# redfoot yellowfoot cross, fertile?



## 4theloveofchelonians (Mar 16, 2014)

I have a red/yellowfoot cross. I know that most hybrids are sterile, but from what Ive been reading there is a possibility they will be fertile because they are so closely related. I keep her with my breeding group of RF. she is 6 years and for the first time my males are interested in her. they never showed her any interest before. Im curious if anyone has any experience with crosses and what the general consensus is on the subject of breeding her with RF if she is fertile.


----------



## Redfoot NERD (Mar 16, 2014)

Good question! Time will tell.. maybe someone has reasonable evidence to answer that!
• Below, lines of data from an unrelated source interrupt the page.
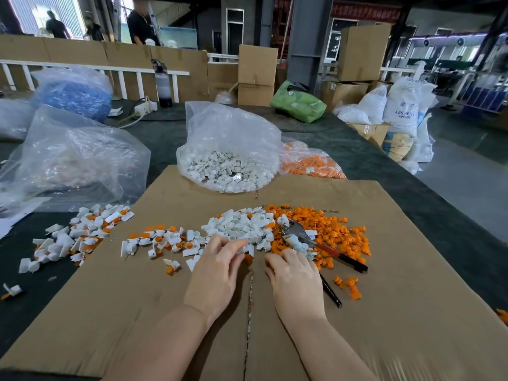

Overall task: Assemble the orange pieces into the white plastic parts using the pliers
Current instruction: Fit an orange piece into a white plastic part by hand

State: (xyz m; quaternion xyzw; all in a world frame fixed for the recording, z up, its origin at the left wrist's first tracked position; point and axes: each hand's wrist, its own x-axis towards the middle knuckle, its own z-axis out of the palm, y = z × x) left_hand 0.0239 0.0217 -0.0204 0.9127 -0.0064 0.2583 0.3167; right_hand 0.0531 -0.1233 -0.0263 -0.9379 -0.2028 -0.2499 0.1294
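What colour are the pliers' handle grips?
Red and black on the pliers, seen from the head view.

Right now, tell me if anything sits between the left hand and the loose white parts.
Nothing visible does. The left hand already has its fingertips at the near edge of the white parts pile, over bare cardboard. The pliers lie to the right, by the right hand, out of that path.

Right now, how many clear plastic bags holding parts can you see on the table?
5: white parts bag centre, orange pieces bag to its right, large bag left, blue-filled bag behind it, another at the left edge, cut off.
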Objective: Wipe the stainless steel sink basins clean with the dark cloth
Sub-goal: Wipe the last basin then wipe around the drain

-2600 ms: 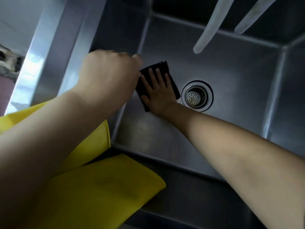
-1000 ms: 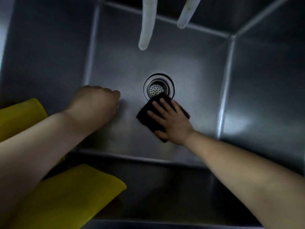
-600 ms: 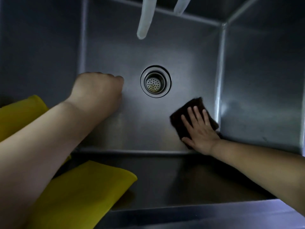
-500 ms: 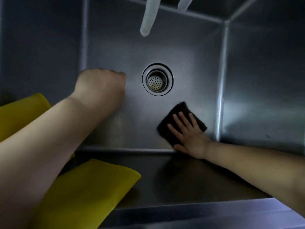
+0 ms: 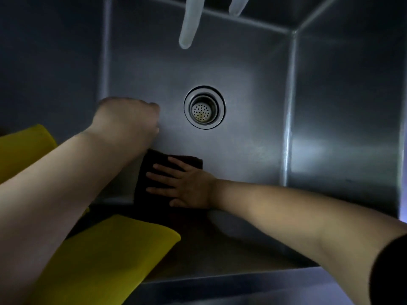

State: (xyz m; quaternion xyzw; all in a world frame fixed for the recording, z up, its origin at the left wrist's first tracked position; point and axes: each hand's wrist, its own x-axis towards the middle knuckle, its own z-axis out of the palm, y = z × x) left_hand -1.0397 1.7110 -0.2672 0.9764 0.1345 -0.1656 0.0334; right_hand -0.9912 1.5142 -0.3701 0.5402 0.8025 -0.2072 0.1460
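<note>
I look down into a deep stainless steel sink basin [image 5: 253, 150] with a round perforated drain [image 5: 204, 107] in its floor. My right hand [image 5: 187, 186] lies flat, fingers spread, pressing the dark cloth [image 5: 152, 172] against the basin floor near the front wall, below and left of the drain. My left hand [image 5: 127, 119] is a closed fist held above the basin's left side, holding nothing visible; its forearm hides the cloth's left edge.
Two pale translucent hoses [image 5: 189, 25] hang down over the back of the basin. A yellow garment or apron [image 5: 105, 258] drapes over the front left edge. The right wall [image 5: 348, 128] reflects a patch of light.
My right hand has slid the cloth leftward along the basin floor's front edge, from near the right wall to under my left forearm. The left fist has stayed about where it was.
</note>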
We [ I personally ] definately know that those North of the Amazon can breed with those South - Brazil. 

A friend has one of the '05's from my Northern group that bred with his Brazilian male and we are raising up a few of those hatchlings to test what you are asking about... it will be at least 5-6 years of course.

( I believe the Northern and Brazilian [ South of the Amazon where the flora is considerably different than North ] should be classified as sub-species as well - but that's another topic altogether. )

They made pretty babies in early '13 - as hatchlings..









May we see yours?


----------



## Irwin4530 (Mar 16, 2014)

I saw some Tortoises on Kingsnake classified that were listed as Redfoot yellow foot crosses.... I also thought they did not crossbreed, but don't know whether or not they actually CAN...... I do know he was asking between three and $400 hatchling!!!!!!!


----------



## 4theloveofchelonians (Mar 16, 2014)

thous little ones are beautiful. Ill try and get some pictures of her on here soon. she is a nice orange and her shell looks more like her, redfoot, fathers. what is your opinion on trying to breed her? if I do breed her Ill keep and up date on here. Im interested to see what happens.


----------



## emysbreeder (Apr 13, 2014)

Terry, Dr.Sam down in S. Fl. of " Tortoise and Iguana Breeders" knows the most about this. He's got one on Kingsnake now . Its still very rare in captivity and little to no proof of fact. Anyway I think he owns farms in the USA and S.A. I'd rather have one of yours any day! SCREEMERS indeed. I'm hatching some Brazilian X Isl. Cherry Heads today. Vic Morgan....yep its not all Mt.Torts here, just 99%


----------



## ALDABRAMAN (Apr 14, 2014)

*Yes, Sam has produced some!*

*

*


----------